The Copenhagen Consensus
The Copenhagen Consensus is a process for establishing a set of global priorities . Every two years, experts in fields such as global health, education, and conflict prepare reports on how their problems can be most efficiently addressed, and these proposals are then ranked by a panel of leading economists.
CIA World Factbook
The CIA World Factbook contains detailed statistics about all countries as well as aggregate statistics for the world as a whole. It is not focused on poverty, but nevertheless contains a wealth of comparative information.
Gapminder is an organization dedicated to development statistics. Their mission has two parts. The first is to open up to the public the huge amount of development data that has been gathered by the UN and other publicly funded groups. The second is to present new ways of easily understanding this complex data. They are doing this via their online visualizing software, Trendalyzer, which is a very useful tool for examining the state of the world and its historical trends. Their excellent presentations explain many of Trendalyzer's powerful features.

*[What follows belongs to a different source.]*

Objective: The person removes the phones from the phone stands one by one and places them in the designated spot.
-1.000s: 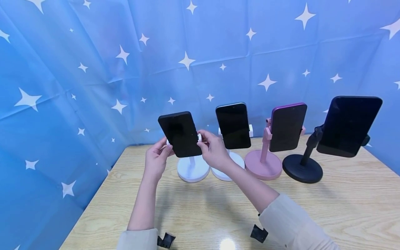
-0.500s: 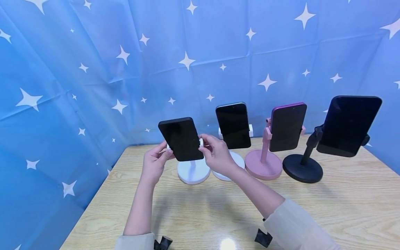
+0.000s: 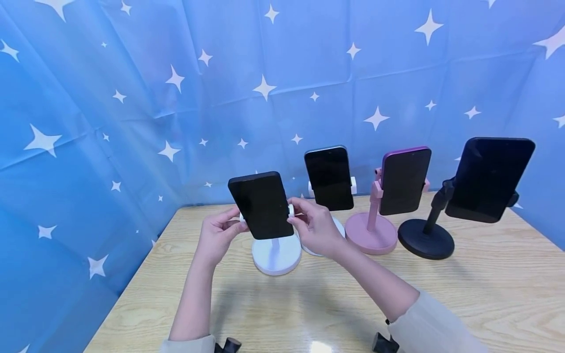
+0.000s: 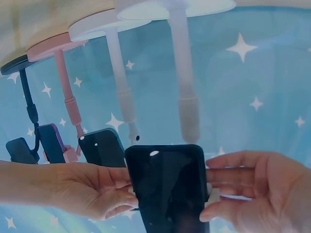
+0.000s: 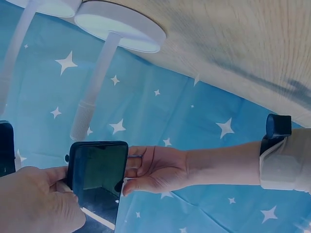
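Note:
In the head view a black smartphone [image 3: 261,206] sits tilted in the clamp of a white phone stand [image 3: 276,262] at the left end of a row. My left hand [image 3: 217,235] pinches the clamp's white left side arm between thumb and fingers. On the other side, my right hand [image 3: 319,229] grips the right clamp arm [image 3: 291,211]. The phone's screen is dark and faces me. Both wrist views show the scene upside down, the hands flanking the phone [image 4: 167,189] and the stand's round base [image 5: 126,29] above. The phone hides most of the clamp.
To the right stand a second white stand [image 3: 339,227] with a phone [image 3: 329,179], a pink stand [image 3: 371,234] with a purple-edged phone [image 3: 406,181], and a black stand [image 3: 425,240] with a larger black device [image 3: 490,179]. A starry blue curtain [image 3: 220,113] hangs behind the wooden table [image 3: 145,304].
Both hands have come nearer and slightly right with the clamp, phone and white stand. The stand's base has moved toward me over the table. The other stands keep their places.

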The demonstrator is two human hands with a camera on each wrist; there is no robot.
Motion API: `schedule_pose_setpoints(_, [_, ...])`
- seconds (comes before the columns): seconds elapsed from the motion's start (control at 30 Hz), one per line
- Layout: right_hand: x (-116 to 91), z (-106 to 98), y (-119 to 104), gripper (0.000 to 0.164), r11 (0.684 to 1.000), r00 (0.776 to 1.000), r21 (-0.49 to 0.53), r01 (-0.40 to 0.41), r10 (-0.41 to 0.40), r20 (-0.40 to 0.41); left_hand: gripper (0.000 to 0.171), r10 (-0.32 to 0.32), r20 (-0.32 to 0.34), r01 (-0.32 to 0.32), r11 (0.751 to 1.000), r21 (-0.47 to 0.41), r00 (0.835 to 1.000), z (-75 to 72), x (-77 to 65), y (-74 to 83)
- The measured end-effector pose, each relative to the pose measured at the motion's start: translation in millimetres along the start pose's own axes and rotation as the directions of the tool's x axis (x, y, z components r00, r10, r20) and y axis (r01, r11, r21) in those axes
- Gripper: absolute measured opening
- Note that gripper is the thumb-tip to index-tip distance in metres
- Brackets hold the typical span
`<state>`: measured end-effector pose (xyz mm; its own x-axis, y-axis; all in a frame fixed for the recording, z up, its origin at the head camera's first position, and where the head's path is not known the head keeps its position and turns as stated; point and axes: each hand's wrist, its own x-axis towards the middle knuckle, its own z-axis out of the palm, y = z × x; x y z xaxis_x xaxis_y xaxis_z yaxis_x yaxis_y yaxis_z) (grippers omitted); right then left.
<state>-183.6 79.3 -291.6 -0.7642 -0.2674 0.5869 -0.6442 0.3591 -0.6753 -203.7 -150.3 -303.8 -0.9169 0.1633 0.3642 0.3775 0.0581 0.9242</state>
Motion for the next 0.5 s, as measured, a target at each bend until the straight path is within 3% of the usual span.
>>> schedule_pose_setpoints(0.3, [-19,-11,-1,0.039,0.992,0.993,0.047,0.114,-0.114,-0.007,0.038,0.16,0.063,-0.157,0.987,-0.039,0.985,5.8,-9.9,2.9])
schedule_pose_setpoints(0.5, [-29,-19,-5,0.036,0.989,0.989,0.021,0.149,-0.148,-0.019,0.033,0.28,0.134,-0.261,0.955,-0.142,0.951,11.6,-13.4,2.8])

Disease Control Priorities Project
The Disease Control Priorities Project (DCPP) is a group dedicated to evidence based research on priorities in global health. Their most useful resource is probably their extensive list of health interventions in the developing world and their relative efficiencies. They also offer useful fact sheets, and in-depth reports.
WHO-CHOICE is a project run by the World Health Organization, which assesses health care interventions based on their cost-effectiveness. It is similar to the DCPP, but has slightly different aims and methods.
Poverty Action Lab
The Abdul Latif Jameel Poverty Action Lab (J-PAL) is an organization dedicated to performing experimental trials on aid effectiveness in the developing world.
Nationmaster allows easy comparisons of different countries according to a large set of statistics in health, economics, government, and more.